WHAT THE TASK ASKS >>
Return the lines below that contain the word "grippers".

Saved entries
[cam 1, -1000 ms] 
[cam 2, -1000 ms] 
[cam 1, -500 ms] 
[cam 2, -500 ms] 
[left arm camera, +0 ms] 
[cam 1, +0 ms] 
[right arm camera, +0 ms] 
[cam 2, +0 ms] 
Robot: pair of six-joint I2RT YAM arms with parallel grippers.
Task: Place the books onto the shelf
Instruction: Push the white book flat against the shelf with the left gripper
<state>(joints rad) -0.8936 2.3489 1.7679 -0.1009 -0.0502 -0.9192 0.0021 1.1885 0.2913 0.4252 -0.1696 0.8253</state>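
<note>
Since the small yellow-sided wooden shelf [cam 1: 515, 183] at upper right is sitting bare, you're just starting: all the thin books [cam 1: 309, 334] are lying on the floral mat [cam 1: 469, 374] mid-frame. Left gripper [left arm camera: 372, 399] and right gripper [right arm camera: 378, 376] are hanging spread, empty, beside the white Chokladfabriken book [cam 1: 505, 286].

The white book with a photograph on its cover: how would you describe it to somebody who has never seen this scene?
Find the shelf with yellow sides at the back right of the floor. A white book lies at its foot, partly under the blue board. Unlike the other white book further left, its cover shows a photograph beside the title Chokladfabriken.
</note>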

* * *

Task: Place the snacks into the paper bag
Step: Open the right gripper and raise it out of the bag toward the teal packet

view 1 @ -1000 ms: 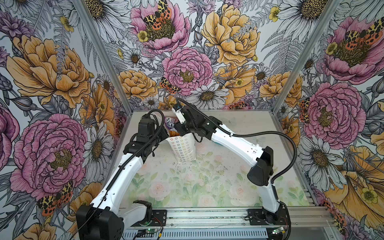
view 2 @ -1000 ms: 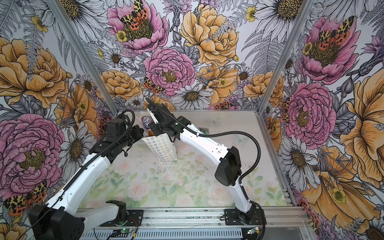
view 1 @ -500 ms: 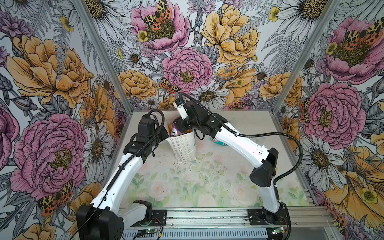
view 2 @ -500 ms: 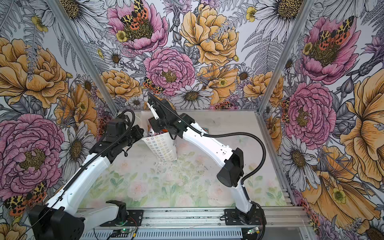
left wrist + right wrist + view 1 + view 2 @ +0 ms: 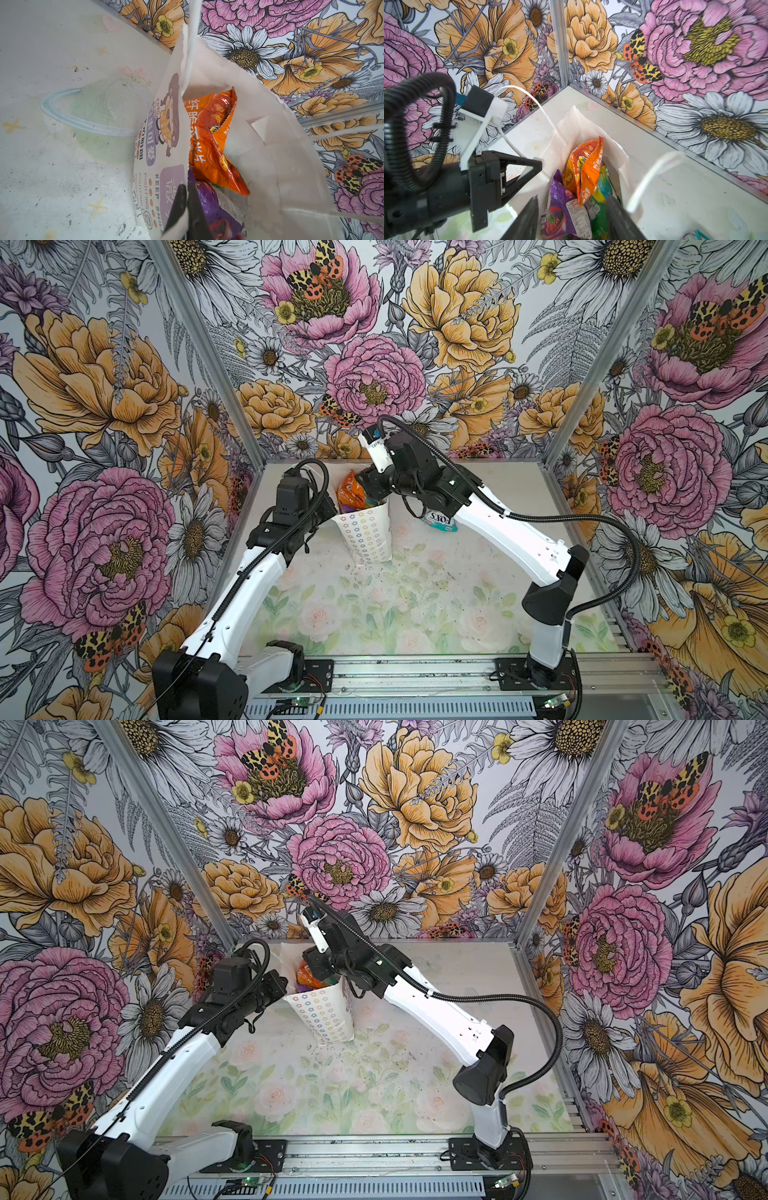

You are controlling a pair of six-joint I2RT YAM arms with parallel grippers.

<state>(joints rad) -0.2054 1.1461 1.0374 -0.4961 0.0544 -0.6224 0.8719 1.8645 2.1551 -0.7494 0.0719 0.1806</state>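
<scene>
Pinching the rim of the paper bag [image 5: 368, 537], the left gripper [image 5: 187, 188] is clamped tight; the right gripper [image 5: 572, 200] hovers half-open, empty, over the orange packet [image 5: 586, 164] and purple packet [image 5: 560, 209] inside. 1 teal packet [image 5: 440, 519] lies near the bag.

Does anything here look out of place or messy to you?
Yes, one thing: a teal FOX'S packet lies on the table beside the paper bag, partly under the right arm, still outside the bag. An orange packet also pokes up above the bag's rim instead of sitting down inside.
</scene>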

SOLUTION TO THE EXERCISE >>
Robot: pair of six-joint I2RT YAM arms with parallel grippers.
You are controlling a pair of six-joint I2RT YAM arms with parallel grippers.

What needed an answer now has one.